TASK DETAILS: Search the data for the string "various" and gather each line it is in.

EXTRACTED INFORMATION:
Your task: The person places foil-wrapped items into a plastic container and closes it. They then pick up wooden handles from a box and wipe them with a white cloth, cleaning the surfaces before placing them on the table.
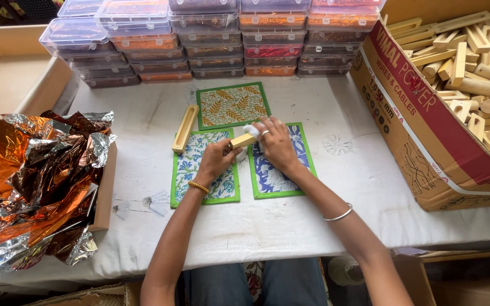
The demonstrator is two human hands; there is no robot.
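Observation:
My left hand [215, 160] grips a small wooden block [241, 141] over the gap between two patterned cards. My right hand [276, 143], with a ring on one finger, presses a white cloth [252, 131] against the block's end. Under the hands lie a blue floral card with a green border [191, 170] on the left and a darker blue one [273, 180] on the right. A third card with a yellow leaf pattern [232, 105] lies just beyond them. A long slotted wooden piece [185, 128] lies left of that card.
Stacked clear plastic boxes [211, 39] line the far edge of the white cloth-covered table [336, 187]. An open cardboard carton [426, 124] full of wooden pieces [472, 62] stands at the right. Crumpled orange and silver foil [35, 181] fills a box at the left.

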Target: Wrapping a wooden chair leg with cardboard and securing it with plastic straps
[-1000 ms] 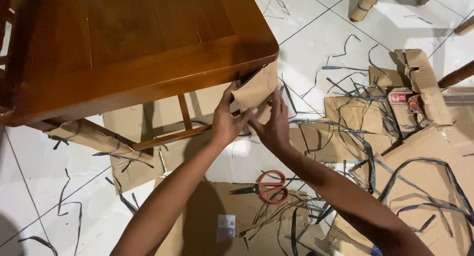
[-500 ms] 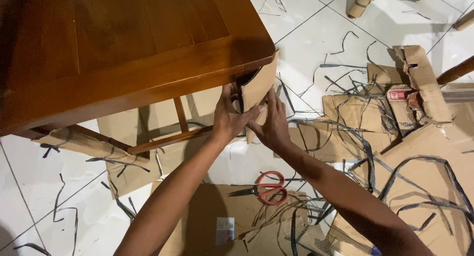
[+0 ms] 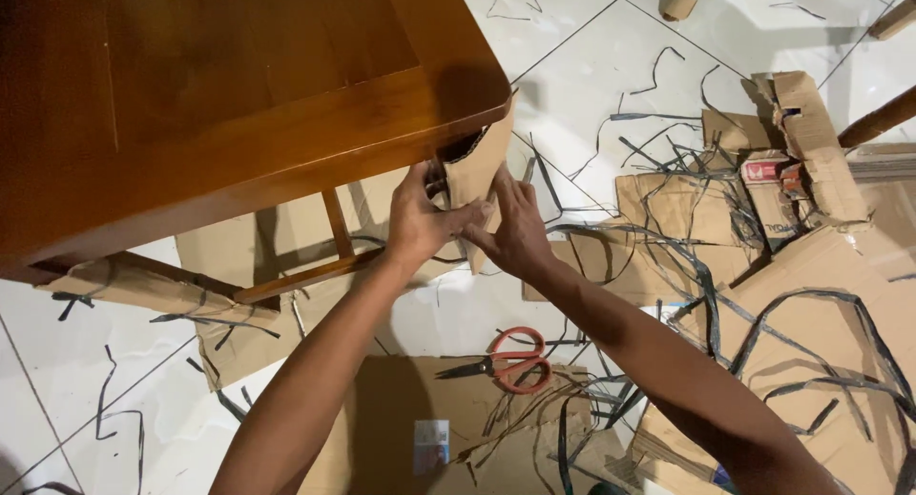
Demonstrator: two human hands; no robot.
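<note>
Both hands meet at the table (image 3: 239, 84) corner. Left hand (image 3: 417, 223) presses its fingers against the cardboard (image 3: 480, 166) wrapped round the table leg, thumb stretched across its face. Right hand (image 3: 516, 230) lies half-closed against the same cardboard from the other side, fingers on its edge. Scissors (image 3: 506, 358) lie below on flat cardboard, well apart, among black strips (image 3: 706, 285).

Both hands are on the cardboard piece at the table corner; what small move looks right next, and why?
Probably press the cardboard piece flatter around the table leg. Its top edge gapes open under the corner, while the left hand pinches its lower edge and the right hand backs it from the other side. The scissors lie on cardboard below, out of use.
</note>
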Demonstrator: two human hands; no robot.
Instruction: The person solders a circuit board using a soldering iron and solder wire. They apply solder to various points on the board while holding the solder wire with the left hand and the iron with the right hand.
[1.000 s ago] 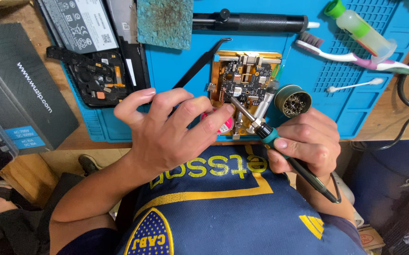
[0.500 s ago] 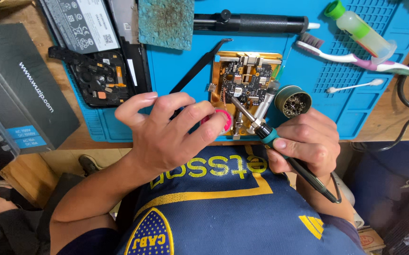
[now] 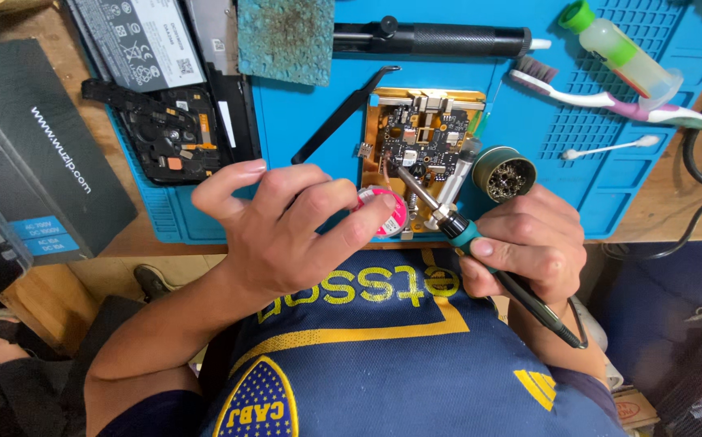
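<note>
My right hand (image 3: 529, 243) grips a soldering iron (image 3: 456, 231) with a teal collar, its tip resting on a small circuit board (image 3: 420, 142) clamped in a gold-coloured holder (image 3: 375, 121) on a blue mat (image 3: 302, 129). My left hand (image 3: 286, 226) holds a small pink round spool (image 3: 385, 212) between thumb and fingers, just left of the iron's tip, with a thin copper strand running up to the board.
A round tin of metal tip-cleaning wool (image 3: 503, 174) sits by my right hand. Black tweezers (image 3: 343, 113), a green sponge (image 3: 285, 36), a black desoldering pump (image 3: 440, 39), a toothbrush (image 3: 602, 97), a cotton swab (image 3: 610, 147), a green-capped bottle (image 3: 618, 48), an opened phone (image 3: 169, 142) and a dark box (image 3: 31, 154) surround the work.
My left hand has shifted slightly, and the pink spool shows more between its fingers. The iron and my right hand have stayed in place.
</note>
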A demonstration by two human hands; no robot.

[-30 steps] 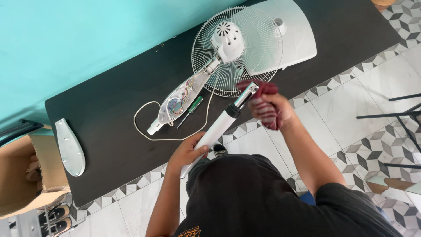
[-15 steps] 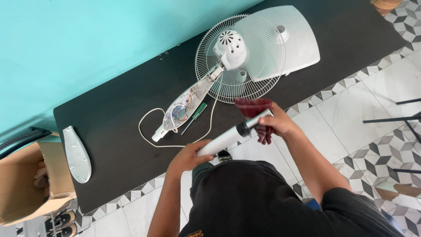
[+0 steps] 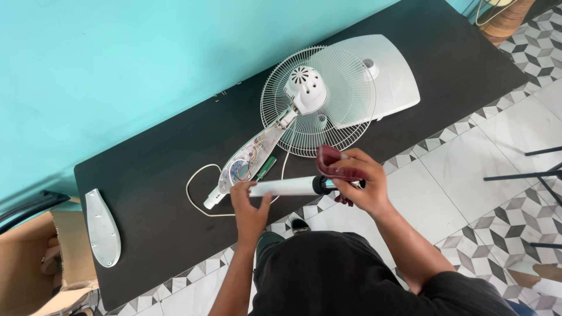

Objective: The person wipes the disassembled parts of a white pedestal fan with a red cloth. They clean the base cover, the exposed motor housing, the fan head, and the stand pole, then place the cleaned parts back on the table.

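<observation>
I hold a white fan pole [image 3: 287, 187] level over the front edge of the black table [image 3: 146, 175]. My left hand [image 3: 247, 205] grips its white end. My right hand [image 3: 357, 181] presses a dark red cloth [image 3: 336, 167] around the pole's metal end. Just beyond, on the table, lies a fan head with a white wire grille [image 3: 319, 99], its opened control housing [image 3: 246, 164] showing wires, and a green screwdriver [image 3: 265, 167] beside it.
A white fan base [image 3: 392, 70] lies under the grille at the far right. A white cover panel [image 3: 102, 225] rests at the table's left end. A white cord [image 3: 196, 181] loops near the housing. A cardboard box [image 3: 29, 257] stands at left; dark chair legs [image 3: 527, 169] at right.
The pole has swung from a steep diagonal to level. My left hand slid up to its white end. My right hand and the cloth moved down toward me along the metal end.
</observation>
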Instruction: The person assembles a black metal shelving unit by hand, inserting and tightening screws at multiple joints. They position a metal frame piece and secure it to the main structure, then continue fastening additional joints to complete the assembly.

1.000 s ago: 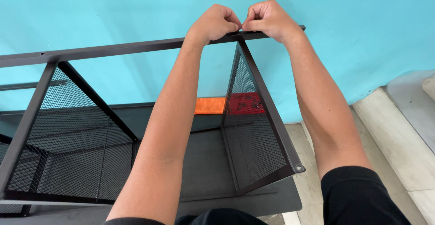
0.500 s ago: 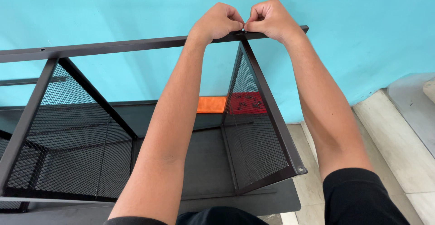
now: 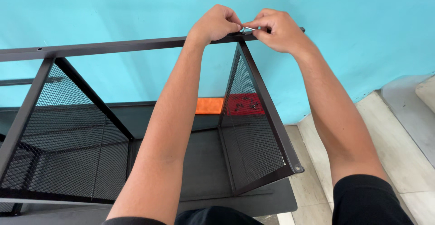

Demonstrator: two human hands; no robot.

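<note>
We are pinching a small silver tool [image 3: 248,29] between the left hand [image 3: 216,24] and right hand [image 3: 276,30], keeping it straight on the black rail [image 3: 113,47] of the mesh rack [image 3: 253,134]

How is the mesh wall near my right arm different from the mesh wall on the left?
The black mesh side panel on the right sits at the very end of the dark metal top bar, just under both hands; the black mesh panel on the left stands away from them. The right panel has orange and red packets showing behind it; the left one does not. Both are dark, framed and upright.
</note>
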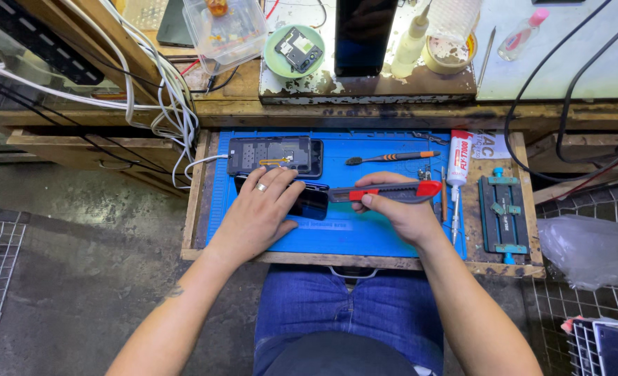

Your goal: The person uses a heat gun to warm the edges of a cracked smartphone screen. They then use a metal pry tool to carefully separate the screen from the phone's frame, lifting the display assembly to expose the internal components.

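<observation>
Fingers of the left hand (257, 212) lie flat, pinning a dark phone (302, 202) to the blue mat (365, 233) (to steady it); the right hand (396, 209) grips a red utility knife (385, 193), blade at the phone's edge.

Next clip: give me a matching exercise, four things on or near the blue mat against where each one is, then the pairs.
Things:
1. utility knife
2. dark phone
3. toothbrush
4. glue tube

Places:
A. pressed flat under the left hand
B. lying free on the blue mat, beyond the hands
C. gripped in the right hand, tip at the phone's edge
D. at the mat's right edge, red cap away from the person

Pairs: 1-C, 2-A, 3-B, 4-D
</observation>
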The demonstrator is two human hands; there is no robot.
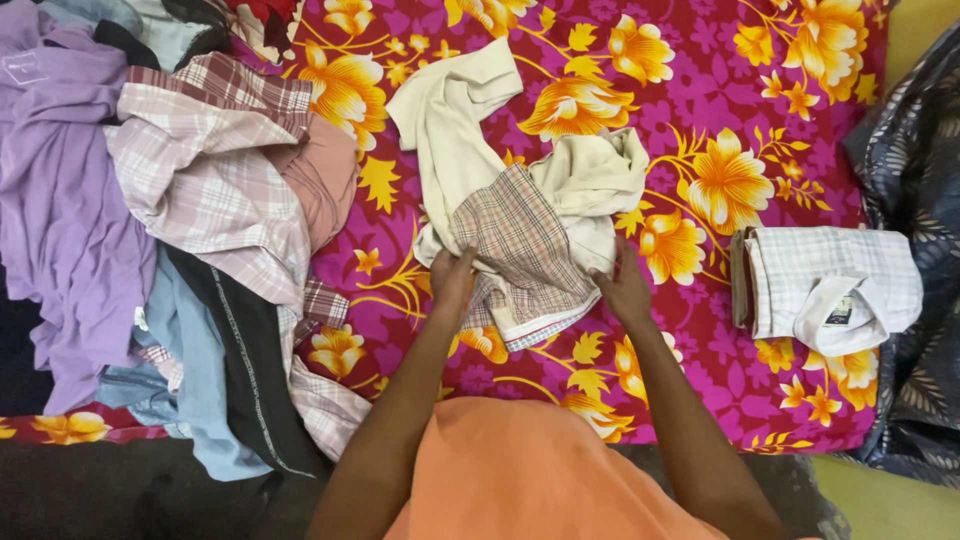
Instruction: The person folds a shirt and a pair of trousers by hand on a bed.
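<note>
A cream garment with a plaid inner lining (520, 235) lies crumpled in the middle of a magenta bedsheet with yellow flowers (700, 80). My left hand (452, 275) pinches the garment's near left edge by the plaid part. My right hand (625, 290) presses on its near right edge, fingers on the cream cloth. One cream sleeve or leg stretches away toward the upper left.
A heap of unfolded clothes (190, 200), lilac, plaid, pink, blue and black, covers the left side. A folded white checked shirt (830, 285) lies on a brown folded piece at the right. Dark patterned fabric (915, 170) hangs at the far right edge.
</note>
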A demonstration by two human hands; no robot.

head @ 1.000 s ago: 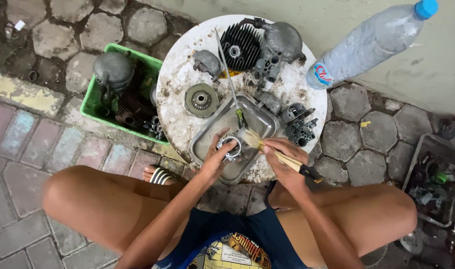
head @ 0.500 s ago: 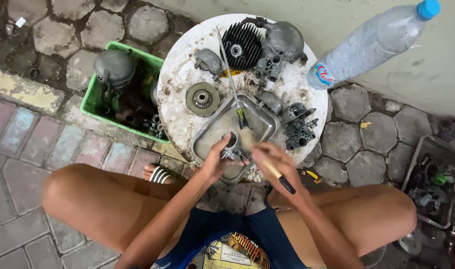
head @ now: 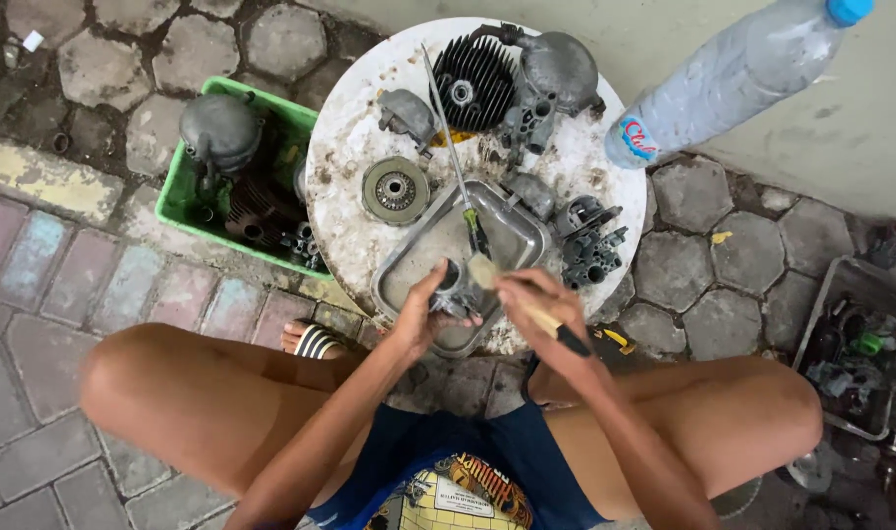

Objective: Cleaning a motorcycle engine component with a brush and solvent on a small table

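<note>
A small grey metal part (head: 455,290), ring-shaped at its upper end, is held over the near half of a dented metal tray (head: 423,250). It is gripped by the left hand (head: 421,316), whose fingers are curled tight around it; its lower body is hidden by them. A brush (head: 520,300) with pale bristles, a wooden handle and a dark tip is pinched in the closed fingers of the right hand (head: 538,312), the bristles touching the part.

A long thin screwdriver (head: 454,162) lies slanted, its end resting in the tray. The tray sits on a round white table (head: 345,211), stained and gritty. On it are seen a black finned cylinder (head: 473,84), a rounded grey casting (head: 558,71), a flat toothed disc (head: 394,189) and several smaller dark parts, hard to make out.

A green crate (head: 188,196) with more engine parts stands to the left on hexagonal paving stones. A clear plastic bottle (head: 733,74) with a blue cap leans at upper right, partly cut off. A grey tray (head: 855,339) of oddments lies at the right edge, its contents unclear.
</note>
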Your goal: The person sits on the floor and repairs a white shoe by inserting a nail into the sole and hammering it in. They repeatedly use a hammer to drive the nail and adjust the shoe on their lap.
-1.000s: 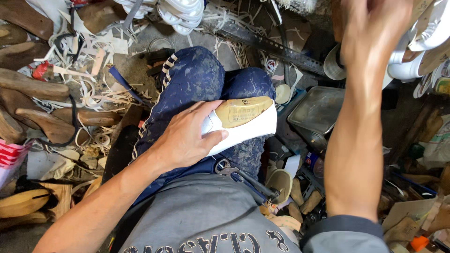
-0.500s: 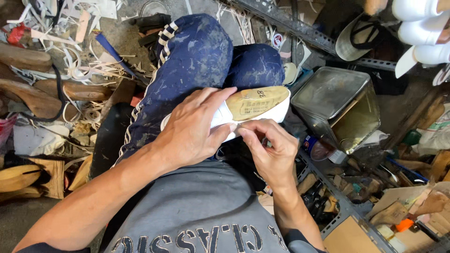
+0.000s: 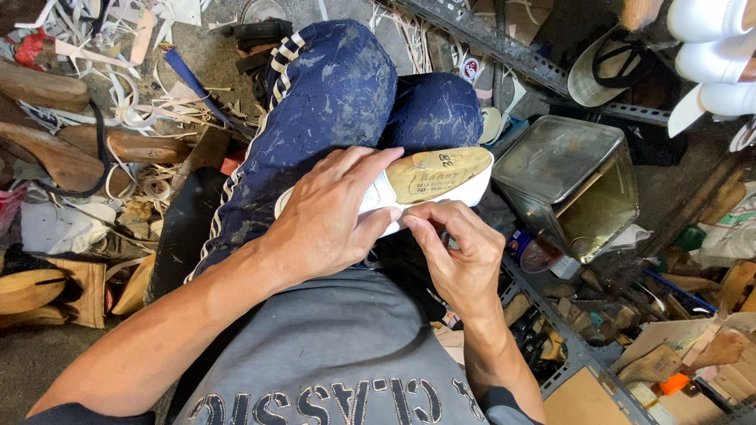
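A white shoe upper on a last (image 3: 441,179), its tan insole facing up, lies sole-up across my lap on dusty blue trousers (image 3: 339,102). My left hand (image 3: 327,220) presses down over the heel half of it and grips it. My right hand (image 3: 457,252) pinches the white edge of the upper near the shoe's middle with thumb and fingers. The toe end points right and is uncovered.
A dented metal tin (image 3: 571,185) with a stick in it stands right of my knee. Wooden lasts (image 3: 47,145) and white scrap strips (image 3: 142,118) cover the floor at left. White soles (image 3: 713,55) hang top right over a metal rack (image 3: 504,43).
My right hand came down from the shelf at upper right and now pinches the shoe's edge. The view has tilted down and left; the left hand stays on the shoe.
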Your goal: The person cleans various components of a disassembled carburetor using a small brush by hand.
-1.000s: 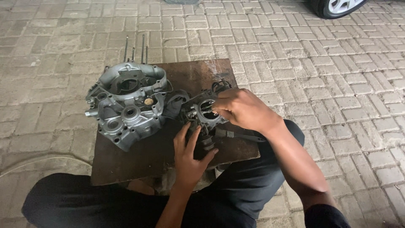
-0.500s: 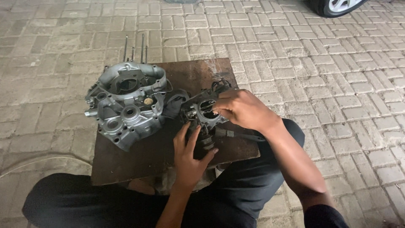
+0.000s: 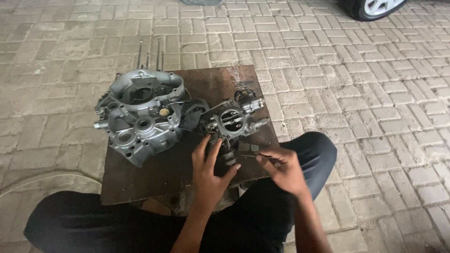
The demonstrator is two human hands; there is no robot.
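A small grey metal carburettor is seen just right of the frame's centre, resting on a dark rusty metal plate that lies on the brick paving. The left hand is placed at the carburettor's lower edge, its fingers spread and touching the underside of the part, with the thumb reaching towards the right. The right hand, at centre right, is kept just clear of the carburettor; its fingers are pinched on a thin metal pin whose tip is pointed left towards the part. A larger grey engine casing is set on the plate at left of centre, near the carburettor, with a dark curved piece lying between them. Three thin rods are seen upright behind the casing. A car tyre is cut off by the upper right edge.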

SOLUTION BELOW:
Instruction: The person solders a circuit board using a soldering iron and solder wire. They apply solder to various points on the board while holding the solder wire with the left hand and the iron with the right hand.
Your goal: The person cleans various components of a disassembled carburetor using a small brush by hand.

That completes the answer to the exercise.